For a time, while he was healing, Walter lived at the Balboa Bay Club. He was one of the first members there.

The family packed into the waterfront house. Barnes remembers sitting and staring across the bay at Balboa Island and Irvine Ranch.

“It’s amazing to see what happened,” Barnes said. “I used to look over at the hill and see cows running around.”

The family has added onto the property on several occasions and eventually purchased the adjacent property, giving them access to one of the oldest piers in the city.

There is no cement slab under the house -- only the original sand -- so water comes rushing up under the property during high tide.

During low tide, the family enjoyed hosting parties on the small beach in front of the house. They invited friends and often enlisted the help of a local band called The Frank Ortega Trio.

The musical group also played at The Dollhouse, an establishment down the street started by Al and Drusilla Thompson.

Barnes said the family became so close with the Thompson’s that they would go to the restaurant nearly every night. Barnes even adopted two of the couple’s children.
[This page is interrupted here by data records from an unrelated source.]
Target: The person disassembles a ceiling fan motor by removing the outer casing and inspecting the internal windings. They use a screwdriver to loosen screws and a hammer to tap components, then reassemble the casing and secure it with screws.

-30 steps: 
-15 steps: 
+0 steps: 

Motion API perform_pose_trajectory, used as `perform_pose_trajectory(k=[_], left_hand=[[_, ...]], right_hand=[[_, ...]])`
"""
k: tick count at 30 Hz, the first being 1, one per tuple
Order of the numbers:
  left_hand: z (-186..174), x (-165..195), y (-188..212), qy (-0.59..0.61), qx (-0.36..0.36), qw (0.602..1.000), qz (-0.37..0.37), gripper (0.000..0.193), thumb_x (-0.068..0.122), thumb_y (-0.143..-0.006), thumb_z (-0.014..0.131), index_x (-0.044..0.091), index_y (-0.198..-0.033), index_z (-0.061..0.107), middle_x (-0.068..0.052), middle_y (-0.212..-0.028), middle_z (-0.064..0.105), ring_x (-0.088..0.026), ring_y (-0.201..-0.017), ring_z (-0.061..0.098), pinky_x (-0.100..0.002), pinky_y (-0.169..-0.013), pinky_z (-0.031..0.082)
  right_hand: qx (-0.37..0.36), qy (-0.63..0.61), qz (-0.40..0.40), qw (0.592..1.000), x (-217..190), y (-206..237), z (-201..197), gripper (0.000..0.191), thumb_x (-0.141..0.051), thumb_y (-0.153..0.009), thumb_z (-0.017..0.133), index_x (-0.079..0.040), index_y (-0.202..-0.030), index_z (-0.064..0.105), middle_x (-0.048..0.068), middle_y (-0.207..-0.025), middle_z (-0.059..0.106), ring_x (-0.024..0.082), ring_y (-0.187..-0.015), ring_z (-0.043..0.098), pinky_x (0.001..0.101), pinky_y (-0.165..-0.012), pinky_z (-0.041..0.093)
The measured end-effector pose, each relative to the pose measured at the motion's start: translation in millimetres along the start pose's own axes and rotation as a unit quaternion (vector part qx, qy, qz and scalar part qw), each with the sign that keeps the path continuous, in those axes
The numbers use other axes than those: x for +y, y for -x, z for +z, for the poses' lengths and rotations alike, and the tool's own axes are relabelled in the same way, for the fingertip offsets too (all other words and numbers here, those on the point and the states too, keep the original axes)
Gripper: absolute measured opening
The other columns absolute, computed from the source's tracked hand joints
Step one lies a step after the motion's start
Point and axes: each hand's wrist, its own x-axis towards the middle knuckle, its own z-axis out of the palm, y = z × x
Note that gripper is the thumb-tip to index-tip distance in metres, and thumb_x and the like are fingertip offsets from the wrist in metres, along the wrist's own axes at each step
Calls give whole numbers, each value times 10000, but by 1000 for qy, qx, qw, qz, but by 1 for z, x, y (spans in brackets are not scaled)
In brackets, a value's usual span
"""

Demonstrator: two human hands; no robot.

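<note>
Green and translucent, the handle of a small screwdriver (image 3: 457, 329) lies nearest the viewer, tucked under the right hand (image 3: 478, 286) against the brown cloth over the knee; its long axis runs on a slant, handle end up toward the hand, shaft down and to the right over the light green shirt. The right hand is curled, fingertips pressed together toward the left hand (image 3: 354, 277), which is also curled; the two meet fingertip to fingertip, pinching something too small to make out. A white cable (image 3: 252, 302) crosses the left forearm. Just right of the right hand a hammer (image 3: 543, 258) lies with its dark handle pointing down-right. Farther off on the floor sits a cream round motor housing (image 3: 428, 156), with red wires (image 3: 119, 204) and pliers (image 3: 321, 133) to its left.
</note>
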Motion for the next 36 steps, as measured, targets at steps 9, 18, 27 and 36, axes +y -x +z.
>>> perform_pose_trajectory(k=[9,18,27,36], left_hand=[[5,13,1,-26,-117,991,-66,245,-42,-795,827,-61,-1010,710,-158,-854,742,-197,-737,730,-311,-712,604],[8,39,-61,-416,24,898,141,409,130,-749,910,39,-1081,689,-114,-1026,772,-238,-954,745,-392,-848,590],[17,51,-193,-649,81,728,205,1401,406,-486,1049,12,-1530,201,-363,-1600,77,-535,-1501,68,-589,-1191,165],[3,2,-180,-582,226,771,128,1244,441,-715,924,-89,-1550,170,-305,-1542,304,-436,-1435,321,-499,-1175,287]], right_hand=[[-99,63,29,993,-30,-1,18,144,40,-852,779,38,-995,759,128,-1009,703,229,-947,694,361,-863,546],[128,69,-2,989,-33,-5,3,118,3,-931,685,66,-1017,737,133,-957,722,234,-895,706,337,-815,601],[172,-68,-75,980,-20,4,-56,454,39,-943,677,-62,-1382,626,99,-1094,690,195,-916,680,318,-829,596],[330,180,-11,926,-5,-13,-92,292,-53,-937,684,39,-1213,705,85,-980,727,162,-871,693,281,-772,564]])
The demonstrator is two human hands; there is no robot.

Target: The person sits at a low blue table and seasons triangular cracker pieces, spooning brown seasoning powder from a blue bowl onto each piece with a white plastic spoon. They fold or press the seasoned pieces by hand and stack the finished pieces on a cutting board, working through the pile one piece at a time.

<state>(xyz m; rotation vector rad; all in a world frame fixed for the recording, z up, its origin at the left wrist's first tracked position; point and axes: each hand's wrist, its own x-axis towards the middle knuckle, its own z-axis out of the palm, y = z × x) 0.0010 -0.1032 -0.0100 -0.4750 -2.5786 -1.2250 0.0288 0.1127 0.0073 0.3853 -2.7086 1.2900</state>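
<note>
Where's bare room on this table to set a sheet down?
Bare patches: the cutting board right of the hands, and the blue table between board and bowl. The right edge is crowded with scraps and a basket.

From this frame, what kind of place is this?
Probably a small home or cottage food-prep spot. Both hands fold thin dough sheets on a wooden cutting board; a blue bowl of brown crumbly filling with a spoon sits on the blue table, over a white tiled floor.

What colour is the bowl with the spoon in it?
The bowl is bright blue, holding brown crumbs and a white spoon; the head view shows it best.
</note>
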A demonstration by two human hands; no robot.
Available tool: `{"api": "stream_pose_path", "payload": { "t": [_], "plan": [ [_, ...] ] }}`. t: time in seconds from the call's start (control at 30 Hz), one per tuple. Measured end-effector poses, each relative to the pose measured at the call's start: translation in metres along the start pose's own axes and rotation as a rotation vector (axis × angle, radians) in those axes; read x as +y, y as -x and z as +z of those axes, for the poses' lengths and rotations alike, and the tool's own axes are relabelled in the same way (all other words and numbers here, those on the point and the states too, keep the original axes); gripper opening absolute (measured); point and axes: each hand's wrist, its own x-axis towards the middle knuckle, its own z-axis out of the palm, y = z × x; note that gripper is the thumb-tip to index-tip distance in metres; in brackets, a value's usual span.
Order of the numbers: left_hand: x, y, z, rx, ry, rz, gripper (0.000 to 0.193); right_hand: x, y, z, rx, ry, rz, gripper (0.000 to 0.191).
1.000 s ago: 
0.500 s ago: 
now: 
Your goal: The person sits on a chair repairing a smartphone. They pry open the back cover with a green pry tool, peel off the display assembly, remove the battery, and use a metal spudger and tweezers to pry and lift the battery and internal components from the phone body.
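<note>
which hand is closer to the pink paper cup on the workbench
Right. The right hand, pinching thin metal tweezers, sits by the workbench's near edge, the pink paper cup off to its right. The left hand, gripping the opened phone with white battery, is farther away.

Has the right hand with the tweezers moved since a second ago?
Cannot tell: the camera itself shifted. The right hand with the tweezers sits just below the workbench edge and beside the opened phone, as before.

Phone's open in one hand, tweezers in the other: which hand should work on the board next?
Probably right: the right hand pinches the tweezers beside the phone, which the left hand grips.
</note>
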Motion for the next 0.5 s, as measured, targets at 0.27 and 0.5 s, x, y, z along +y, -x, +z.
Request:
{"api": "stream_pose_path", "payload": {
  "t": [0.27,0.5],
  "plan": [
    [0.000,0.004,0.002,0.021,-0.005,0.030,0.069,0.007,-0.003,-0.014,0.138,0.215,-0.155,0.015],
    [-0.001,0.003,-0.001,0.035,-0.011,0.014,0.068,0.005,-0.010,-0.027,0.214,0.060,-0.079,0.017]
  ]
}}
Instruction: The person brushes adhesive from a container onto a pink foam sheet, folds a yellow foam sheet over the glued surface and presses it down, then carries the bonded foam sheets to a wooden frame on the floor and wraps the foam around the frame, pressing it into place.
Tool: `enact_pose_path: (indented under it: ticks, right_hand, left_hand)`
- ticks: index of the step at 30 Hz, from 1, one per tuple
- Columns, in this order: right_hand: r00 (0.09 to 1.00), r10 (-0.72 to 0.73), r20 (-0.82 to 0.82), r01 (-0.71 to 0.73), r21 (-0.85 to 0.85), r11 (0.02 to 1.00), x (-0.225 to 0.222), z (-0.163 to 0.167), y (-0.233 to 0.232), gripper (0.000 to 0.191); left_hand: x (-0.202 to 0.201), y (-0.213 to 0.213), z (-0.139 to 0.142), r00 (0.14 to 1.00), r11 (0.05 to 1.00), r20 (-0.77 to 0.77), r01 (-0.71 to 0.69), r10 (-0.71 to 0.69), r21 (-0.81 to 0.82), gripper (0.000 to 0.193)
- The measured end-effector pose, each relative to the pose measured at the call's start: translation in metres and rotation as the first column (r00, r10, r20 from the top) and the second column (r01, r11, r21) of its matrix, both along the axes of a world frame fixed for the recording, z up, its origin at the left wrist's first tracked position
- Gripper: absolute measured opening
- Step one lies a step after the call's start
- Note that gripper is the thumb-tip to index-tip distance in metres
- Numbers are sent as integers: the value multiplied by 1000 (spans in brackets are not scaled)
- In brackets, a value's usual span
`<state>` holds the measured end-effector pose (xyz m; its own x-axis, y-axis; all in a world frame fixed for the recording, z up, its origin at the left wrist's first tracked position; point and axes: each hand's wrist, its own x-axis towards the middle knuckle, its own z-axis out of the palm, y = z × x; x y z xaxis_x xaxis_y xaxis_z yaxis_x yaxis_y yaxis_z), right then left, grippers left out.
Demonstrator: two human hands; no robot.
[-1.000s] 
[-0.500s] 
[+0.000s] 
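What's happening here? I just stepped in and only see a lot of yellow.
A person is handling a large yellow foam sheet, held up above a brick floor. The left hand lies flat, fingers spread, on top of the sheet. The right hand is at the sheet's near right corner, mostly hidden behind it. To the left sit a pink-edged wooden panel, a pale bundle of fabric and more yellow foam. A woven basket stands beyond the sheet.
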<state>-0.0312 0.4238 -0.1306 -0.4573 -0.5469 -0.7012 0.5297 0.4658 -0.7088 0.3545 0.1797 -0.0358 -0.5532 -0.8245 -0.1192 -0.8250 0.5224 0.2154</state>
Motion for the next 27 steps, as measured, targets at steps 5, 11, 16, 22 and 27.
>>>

Fred Walter died in 1964, and his wife died four years later. They had already put the deed in their children’s name.

“I was so grateful for the place,” Barnes said. “It’s given me so many good memories.”

* THE GOOD OLD DAYS runs Sundays. Do you know of a person, place or event that deserves a look back? Let us know. Contact us by fax at (714) 966-4679; by e-mail at dailypilot@latimes.com; or by mail at Daily Pilot, 1375 Sunflower Ave., Costa Mesa, CA 92626.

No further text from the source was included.